**What to do**
Retype word for word the first line of the listing and each line after it up to the line with "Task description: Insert", with the pictures taken out.

** Opening Exercise data block **

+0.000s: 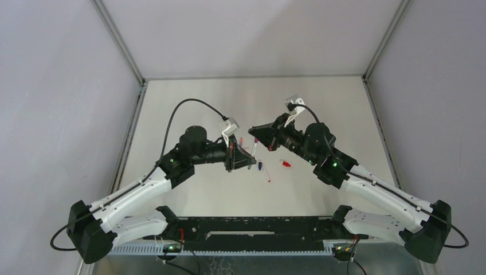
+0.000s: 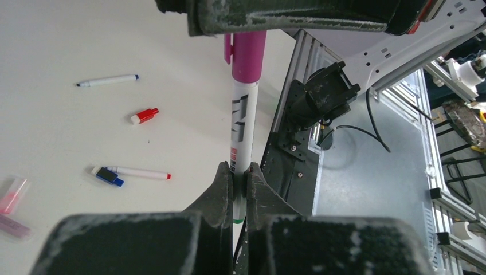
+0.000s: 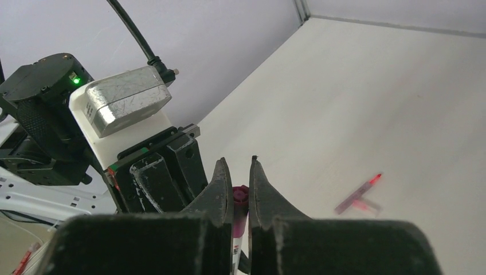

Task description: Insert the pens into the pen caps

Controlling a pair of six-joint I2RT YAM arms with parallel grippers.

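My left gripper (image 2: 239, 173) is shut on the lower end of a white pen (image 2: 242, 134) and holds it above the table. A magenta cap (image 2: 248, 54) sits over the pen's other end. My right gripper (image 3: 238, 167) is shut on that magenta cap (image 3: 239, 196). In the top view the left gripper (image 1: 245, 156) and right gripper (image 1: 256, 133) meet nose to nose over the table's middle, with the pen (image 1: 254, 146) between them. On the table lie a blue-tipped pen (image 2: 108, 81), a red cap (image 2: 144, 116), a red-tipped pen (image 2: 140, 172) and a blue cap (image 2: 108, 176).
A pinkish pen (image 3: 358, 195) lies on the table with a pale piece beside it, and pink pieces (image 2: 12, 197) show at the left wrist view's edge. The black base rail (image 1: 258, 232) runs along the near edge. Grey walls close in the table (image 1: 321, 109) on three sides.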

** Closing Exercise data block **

**Solution**
+0.000s: 
+0.000s: 
+0.000s: 

Task description: Insert the pens into the pen caps

The answer has been given, and the exercise is done.